Page — Pénélope Bagieu, le découpage de ce premier volet est particulièrement réussi, le gaufrier en devenant même étouffant au mitan de l’ouvrage, lorsque l’huis clos (post-apocalyptique) de la navette spatiale fait grimper la tension, le non-sens et la violence des situations comme des personnages. Doit-on cette maîtrise à l’expérience de votre « machiavélique » Cadavre exquis (Gallimard, collection « Bayou », 2010) ? Ou à l’inavouable désir de martyriser à l’extrême ces adolescentes limite psychotiques ?
P. B. — Cette violence est inhérente au scénariste, qui avait décidé qu’il n’y aurait pas de limite dans la bêtise et la méchanceté de l’humanité.
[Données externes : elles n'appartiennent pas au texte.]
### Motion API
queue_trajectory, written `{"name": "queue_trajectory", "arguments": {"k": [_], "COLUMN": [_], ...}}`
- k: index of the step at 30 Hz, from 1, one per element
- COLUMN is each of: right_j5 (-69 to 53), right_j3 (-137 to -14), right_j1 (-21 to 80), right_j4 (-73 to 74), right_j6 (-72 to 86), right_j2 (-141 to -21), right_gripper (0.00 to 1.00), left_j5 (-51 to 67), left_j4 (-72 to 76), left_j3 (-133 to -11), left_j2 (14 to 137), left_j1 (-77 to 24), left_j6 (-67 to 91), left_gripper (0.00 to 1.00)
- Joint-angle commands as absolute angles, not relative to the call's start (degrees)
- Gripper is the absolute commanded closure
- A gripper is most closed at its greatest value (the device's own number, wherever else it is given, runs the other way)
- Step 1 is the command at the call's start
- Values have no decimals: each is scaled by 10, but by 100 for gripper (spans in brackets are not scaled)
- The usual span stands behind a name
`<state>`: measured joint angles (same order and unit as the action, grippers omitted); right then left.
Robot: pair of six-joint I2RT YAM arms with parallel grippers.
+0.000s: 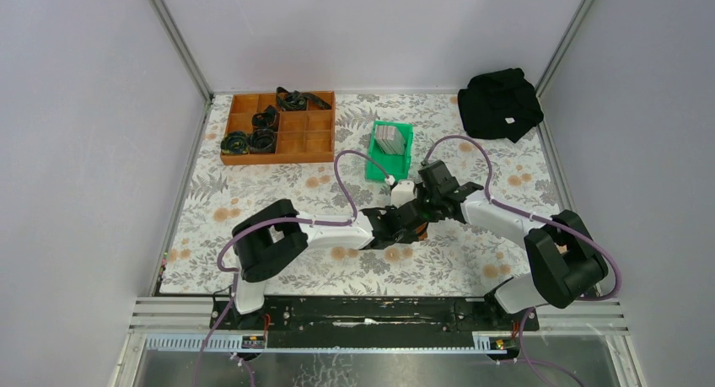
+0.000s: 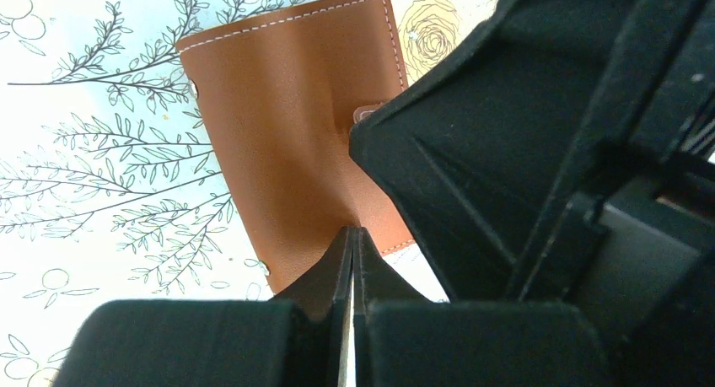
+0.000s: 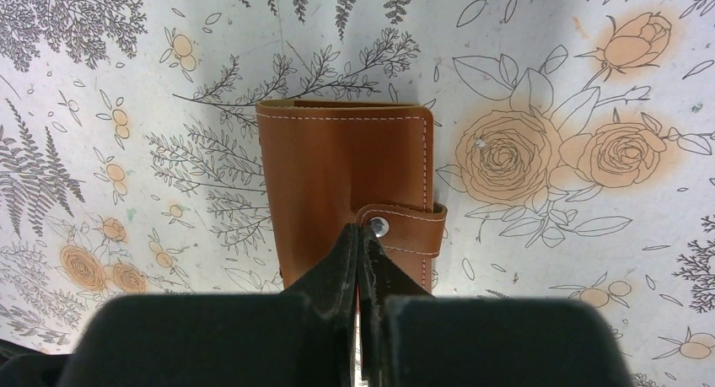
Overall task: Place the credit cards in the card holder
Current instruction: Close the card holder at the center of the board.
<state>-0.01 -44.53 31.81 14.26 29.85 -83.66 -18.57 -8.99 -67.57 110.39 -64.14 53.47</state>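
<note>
Brown leather card holder (image 3: 346, 168) lies closed and snapped on the flowered cloth (image 3: 548, 58), mid-table between both arms. Grey credit cards (image 1: 388, 137) sit stacked in the green bin (image 1: 376, 164), so none is in yet. The left gripper (image 2: 352, 252) and right gripper (image 3: 362, 244) show fingers pressed together at the holder's edge and tab. Whether either pinches leather is unclear.
</note>
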Motion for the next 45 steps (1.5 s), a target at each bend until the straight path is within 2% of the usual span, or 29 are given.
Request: {"name": "queue_trajectory", "arguments": {"k": [1, 45], "right_j5": [-26, -35], "right_j3": [-464, -471], "right_j1": [335, 352], "right_j4": [130, 146], "right_j6": [300, 310], "right_j2": [-846, -813], "right_gripper": [100, 100], "left_j5": [-176, -177], "left_j4": [-151, -134], "left_j3": [-651, -631], "left_j2": [1136, 1129], "left_j1": [-641, -630], "left_j6": [526, 545], "left_gripper": [100, 100]}}
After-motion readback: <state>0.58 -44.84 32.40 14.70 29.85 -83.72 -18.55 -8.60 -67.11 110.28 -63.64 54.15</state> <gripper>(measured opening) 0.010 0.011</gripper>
Et aussi dans l’absurdité de cette méchanceté : a-t-on besoin de se foutre sur la gueule quand nous ne sommes plus que sept humains ? Eh bien oui, la preuve ! Quant à l’expérience Cadavre exquis, elle m’a forcément servie puisqu’elle porte déjà la « marque » de Joann.
Page — Quel titre appréciez-vous le plus dans l’œuvre de votre complice ?
J. S. — Très égoïstement, Cadavre exquis, car je l’ai édité ! C’est aussi la première fois que Pénélope s’adonnait à une fiction, où elle excelle. C’est une auteure qui en est au début de sa carrière : on va être surpris par ce qu’elle va livrer dans les années qui viennent et, du coup, il ne faudrait pas trop vite la cataloguer !
P. B. — Le Bestiaire amoureux. C’est son titre le plus beau, le plus fort. Je suis une « jeune » lectrice de BD – j’ai commencé à en lire lorsque j’ai commencé à en faire moi-même – et cette série fut l’une de mes premières découvertes. J’ai un attachement tout particulier pour Fernand. Et plus largement, pour tout l’univers dense et cohérent de son créateur. On a envie d’être l’un de ses personnages, même s’ils sont un peu sombres et écorchés. C’est un univers assez proche des rêves d’enfants sans être pourtant enfantin. En fait, je suis admirative de Joann Sfar, c’est une leçon de bande dessinée à lui seul.